Identifying their mentors as Dambudzo Marechera and Breyten Breytenbach, the producers of Mamba take the reader through the definition of the word – from “a snake and a dance” to a “symbol and an act of emancipation” that “demelaninises African identity”. It’s a “culture-zine with a lethal byte”, liberating the muse and growing “out of the compost of unanswered questions” as a “subliminal voice rising from the cemetery of minds” .

A “post-mortem of ideas not yet born, an autospy of tomorrow”, Mamba reflects the need “to express what if it were to remain unexpressed, would grow like a tumor inside until it explodes.”

The front cover asks “Are you sure you can deal with this?” and you do need to be prepared because what follows is a wealth of visual material. Editorial, gossip, snappy satire and cartoons tumble over each other, often couched in words I’ve never heard of and very few of which can be found in any of my three highly comprehensive dictionaries including the BBC English Dictionary (bet you didn’t know Auntie Beeb had her own language!)

Still, it all makes for a magazine that is so up-to-the-minute it sharpens the cutting edge to razor blade precision.

Contributors include Breyten Breytenbach, Richard Ellis, Fiona Kirkwood, Trevor Makhoba, Wild Beast (aka Joanne Bloch), James Beckett, Janus Duncan, Rick Andrew, Simon Lovejoy, Vivek Narayanan, Fred Khumalo, Alex van Essche, Aileen Withers, Claire Wylie, Claire Jones, Rob Heasley, Nikhil Singh, Lueen Conning, Mafika Gwala, Vusi Mchunu, Clinton Maruis, Liam Martin and Gisčle Turner, ND Mazin and Toine Scholtz. Providing some of the photography are Val Adamson, Rafs Mayet and Barry Downard.

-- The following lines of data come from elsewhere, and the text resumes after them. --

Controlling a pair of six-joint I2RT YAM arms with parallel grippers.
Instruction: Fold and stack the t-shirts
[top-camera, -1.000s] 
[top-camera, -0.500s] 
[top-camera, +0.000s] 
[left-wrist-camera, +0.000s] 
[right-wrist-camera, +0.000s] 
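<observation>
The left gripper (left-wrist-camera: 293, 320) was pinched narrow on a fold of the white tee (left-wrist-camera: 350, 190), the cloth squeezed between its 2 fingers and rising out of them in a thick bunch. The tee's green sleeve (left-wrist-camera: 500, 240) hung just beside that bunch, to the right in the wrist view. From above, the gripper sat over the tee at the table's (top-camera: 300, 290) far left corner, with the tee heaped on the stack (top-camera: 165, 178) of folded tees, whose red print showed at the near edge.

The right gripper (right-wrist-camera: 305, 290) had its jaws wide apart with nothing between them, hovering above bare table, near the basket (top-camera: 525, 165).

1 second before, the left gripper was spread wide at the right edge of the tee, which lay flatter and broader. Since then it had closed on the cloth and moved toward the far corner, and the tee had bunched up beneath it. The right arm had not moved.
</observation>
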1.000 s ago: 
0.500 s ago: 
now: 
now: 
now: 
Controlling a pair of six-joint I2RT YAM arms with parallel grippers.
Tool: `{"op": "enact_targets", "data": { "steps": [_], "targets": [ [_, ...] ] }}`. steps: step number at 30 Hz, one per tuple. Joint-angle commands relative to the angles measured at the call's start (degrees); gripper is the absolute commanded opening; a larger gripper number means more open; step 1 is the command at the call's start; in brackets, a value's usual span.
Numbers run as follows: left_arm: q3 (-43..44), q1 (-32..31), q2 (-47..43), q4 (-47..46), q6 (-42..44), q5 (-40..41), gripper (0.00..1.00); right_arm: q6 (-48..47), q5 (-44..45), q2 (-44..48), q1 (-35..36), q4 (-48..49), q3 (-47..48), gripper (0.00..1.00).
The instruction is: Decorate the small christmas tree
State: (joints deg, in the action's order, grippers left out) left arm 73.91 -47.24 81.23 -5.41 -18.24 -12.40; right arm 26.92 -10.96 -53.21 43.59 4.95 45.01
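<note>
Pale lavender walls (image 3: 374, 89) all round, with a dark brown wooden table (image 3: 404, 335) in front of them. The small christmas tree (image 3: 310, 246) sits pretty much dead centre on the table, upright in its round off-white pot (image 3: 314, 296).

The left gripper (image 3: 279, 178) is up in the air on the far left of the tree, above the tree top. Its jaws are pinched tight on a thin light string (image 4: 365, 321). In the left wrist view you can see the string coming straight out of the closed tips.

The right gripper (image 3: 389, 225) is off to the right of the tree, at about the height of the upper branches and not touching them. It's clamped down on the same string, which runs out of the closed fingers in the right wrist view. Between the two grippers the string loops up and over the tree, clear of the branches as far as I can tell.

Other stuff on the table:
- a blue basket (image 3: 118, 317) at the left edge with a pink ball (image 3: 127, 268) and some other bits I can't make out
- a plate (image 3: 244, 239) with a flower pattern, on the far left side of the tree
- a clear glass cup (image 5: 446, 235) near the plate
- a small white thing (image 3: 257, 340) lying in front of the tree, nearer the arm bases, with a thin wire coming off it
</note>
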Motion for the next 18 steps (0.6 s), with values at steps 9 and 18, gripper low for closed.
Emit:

The brains behind Mamba are publisher/editor Andy Mason, project co-ordinator Mthandeni Ziqubu and graphic designers Trueman Myaka, Davide Pascalo and Sipho Fakudze.

While Mamba is an explosion of words and images, its design is clear and clean, allowing for `breathing’ spaces of pure text every now and then. Both Mthandeni and Trueman, whose work is also featured in Mamba, believe in allowing the text to `come through.’ “My feeling is that the moment a story becomes worth reading it’s because the design appeals and motivates you to read it. Design makes the written word readable,” says Trueman. .”I think what most copywriters do today is that they tend to suffocate the written word. You shouldn’t let your design jumble what you do in terms of the text or the design just for the sake of trying to push the electronic media.”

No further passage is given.